We used data on L1 speakers, geographic distribution, endangerment level and relationships for 6,511 languages classified as ‘spoken L1 languages’17,61,62 (see Supplementary Methods for details of data and variables). We give the standard nomenclature according to the ISO 639-3 three-letter language identifiers in Supplementary Data 1, and throughout this document we give the ISO code in curly brackets at the first mention of a language. Nine ‘world languages’ were included only as factors potentially influencing language vitality (see Supplementary Table 2) but were otherwise excluded from all language-level analyses. There are several schemes for evaluating and categorizing the risk of language loss63,64, most of which target indicators of language vitality, such as intergenerational transmission, official recognition, domains of use, and level of documentation and resources23,65 (Supplementary Table 1).

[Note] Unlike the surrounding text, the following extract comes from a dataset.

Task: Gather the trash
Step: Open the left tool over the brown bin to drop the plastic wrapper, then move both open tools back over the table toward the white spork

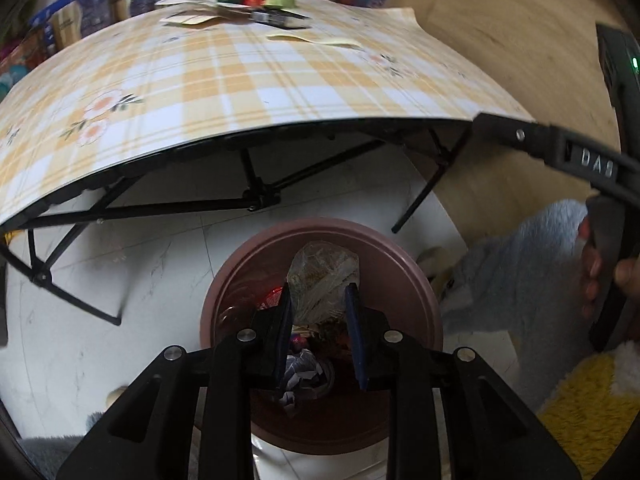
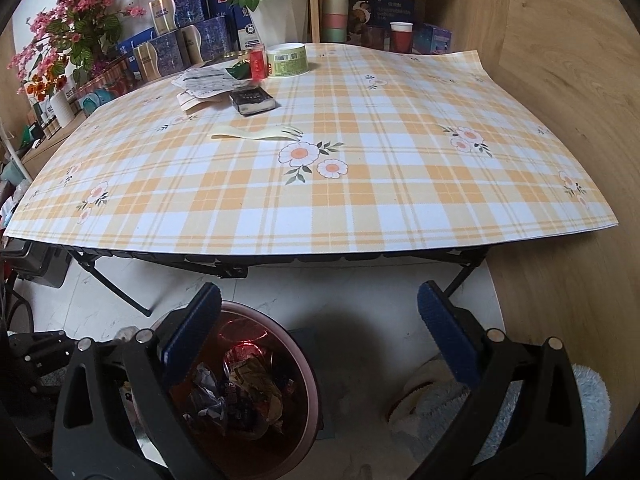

We based our analysis on EGIDS because it provides the most comprehensive coverage for our data (Supplementary Methods 2.1.2 and Fig. 1). Signed languages were not included in this analysis due to insufficient information on number of L1 signers, distributions and endangerment status for the majority of the world’s signed languages (Supplementary Information section 2.1.6).

Many previous analyses of global patterns of language endangerment relied on speaker population size and geographic distribution as proxies of endangerment status4,20,66. While low speaker number is the ultimate outcome of endangerment, current population size may not always provide a reliable indicator of language vitality or risk of loss67,68. Small localized languages may be stable and vigorous, for example some Papuan languages are confined to one or a few villages with only hundreds of speakers, yet are not considered endangered (for example, Neko {ISO 639-3: nej}, Mato {met}), and large widespread languages are not secure if they are not being reliably transmitted to younger generations (for example, Domari {rmt}, an endangered Indo-European language with over a quarter of a million speakers). Using population and range size to represent endangerment also conflates endangerment and diversity: range and population size correlate with number of languages per unit area17, so an area with more languages may, all things being equal, also contain a larger number of endangered languages4,20. Our analysis emphasizes global trends and general patterns over specific language trajectories or local histories. Use of global databases provides an overview of language diversity and vitality, but it is not possible to verify current speaker numbers, endangerment and distributions without expert knowledge of each individual language. Some regions or language families may be less well represented in global databases (for example, Australian languages have patchy representation and would benefit from expert revision on speaker numbers and endangerment levels). Furthermore, there is often no clear line between a dialect and a language, and this can result in variation in assigning L1 speakers to languages (Supplementary Methods 2.1.2). Our results should therefore be interpreted as providing general patterns and broad-brush predictions rather than specific detail on particular languages.

Predictor variables

We included ten broad categories of variables to describe key extrinsic factors that influence language vitality (Table 1). Variables were either recorded per language, as a weighted average across the language area or national values, or for a 10,000 km2 ‘neighbourhood’ around the language (see Supplementary Methods for details). For each language, we recorded the reported number of L1 speakers, endangerment level (Supplementary Table 1), distribution62, level of documentation61, whether the language has official recognition in any country, or is officially recognized as a language of education. We characterized the ‘language ecology’ by the diversity of languages in the surrounding area, the number and proportion of endangered languages in the area, the relative representation of speakers compared to nearby languages, and whether it occurs in a country (or countries) that has one of nine ‘world languages’ as an official language (Supplementary Table 3). We recorded levels of educational attainment and education spending at national level, as well as the presence of a general provision for the use of minority languages for instruction in all or part of formal schooling, and whether each language is recognized for use in education (Supplemenary Tables 5 and 6). Socioeconomic context is represented by Gross Domestic Product per capita (GDPpc), the Gini index of income inequality and life expectancy at 60 years of age (Supplementary Tables 5 and 7), noting that these national averages do not capture variation between groups or areas within each country (see Supplementary Information 2.4).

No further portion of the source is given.